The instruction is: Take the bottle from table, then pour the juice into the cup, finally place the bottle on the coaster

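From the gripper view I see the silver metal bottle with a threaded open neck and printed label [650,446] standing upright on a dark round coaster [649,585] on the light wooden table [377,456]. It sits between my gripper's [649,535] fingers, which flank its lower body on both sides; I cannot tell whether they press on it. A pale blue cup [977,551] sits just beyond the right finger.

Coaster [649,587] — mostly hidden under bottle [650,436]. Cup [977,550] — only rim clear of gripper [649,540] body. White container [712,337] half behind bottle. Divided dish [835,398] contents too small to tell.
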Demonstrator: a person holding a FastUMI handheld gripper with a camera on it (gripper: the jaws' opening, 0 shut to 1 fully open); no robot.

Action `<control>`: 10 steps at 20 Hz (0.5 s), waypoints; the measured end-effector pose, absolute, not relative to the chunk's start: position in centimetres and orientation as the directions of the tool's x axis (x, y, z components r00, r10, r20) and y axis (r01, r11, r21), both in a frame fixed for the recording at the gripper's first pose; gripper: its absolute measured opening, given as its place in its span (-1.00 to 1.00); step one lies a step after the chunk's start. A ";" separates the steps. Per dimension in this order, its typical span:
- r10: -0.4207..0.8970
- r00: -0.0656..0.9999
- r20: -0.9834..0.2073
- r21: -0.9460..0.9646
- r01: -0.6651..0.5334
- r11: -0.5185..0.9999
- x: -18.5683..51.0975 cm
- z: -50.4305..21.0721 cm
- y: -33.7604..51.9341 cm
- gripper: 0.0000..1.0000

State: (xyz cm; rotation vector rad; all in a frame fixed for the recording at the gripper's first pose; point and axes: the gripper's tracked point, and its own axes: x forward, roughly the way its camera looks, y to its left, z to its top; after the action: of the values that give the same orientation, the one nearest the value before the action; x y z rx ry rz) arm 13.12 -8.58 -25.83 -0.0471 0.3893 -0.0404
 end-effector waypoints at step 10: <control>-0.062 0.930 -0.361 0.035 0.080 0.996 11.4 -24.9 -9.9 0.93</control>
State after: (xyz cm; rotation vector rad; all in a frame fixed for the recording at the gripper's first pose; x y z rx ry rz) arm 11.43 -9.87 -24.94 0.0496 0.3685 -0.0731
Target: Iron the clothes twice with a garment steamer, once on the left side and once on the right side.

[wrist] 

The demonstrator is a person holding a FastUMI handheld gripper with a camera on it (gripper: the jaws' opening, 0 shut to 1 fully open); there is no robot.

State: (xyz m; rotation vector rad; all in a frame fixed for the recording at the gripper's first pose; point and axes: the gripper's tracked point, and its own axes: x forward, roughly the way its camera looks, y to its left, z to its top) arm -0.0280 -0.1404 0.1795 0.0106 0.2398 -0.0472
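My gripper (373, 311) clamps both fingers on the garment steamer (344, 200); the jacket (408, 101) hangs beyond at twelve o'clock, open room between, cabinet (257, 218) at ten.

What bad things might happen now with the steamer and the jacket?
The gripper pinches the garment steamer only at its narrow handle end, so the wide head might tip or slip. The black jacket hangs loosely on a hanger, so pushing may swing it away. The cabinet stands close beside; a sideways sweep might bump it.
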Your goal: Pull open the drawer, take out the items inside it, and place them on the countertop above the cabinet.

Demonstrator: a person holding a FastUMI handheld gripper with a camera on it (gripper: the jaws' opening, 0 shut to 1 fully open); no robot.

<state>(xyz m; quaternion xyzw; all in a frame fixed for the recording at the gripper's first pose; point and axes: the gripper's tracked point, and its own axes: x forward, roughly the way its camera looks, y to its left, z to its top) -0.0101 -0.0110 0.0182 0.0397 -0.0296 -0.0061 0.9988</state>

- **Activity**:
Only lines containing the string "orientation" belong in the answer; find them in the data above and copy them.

- **Response to this exercise**:
Action `<control>`: 10 steps at 20 Hz (0.5 s), waypoints; the measured end-effector pose, absolute, not relative to the chunk's start: position in centimetres and orientation as the directions of the tool's x axis (x, y, z components r00, r10, r20) and y axis (r01, r11, r21), both in a frame fixed for the recording at the gripper's first pose; gripper: its absolute measured opening, given as its place in its span (-1.00 to 1.00); step one lies a step after the chunk's start. A ";" separates the steps. Per dimension in this order, its typical span:
State: (xyz cm; rotation vector rad; all in a frame fixed for the recording at the gripper's first pose; point and axes: the gripper's tracked point, and its own axes: x forward, roughly the way its camera looks, y to its left, z to its top; after the action: of the values that give the same orientation, the one nearest the value before the action; x y z rx ry rz) arm 13.12 -8.58 -25.83 -0.0471 0.3893 -0.0404

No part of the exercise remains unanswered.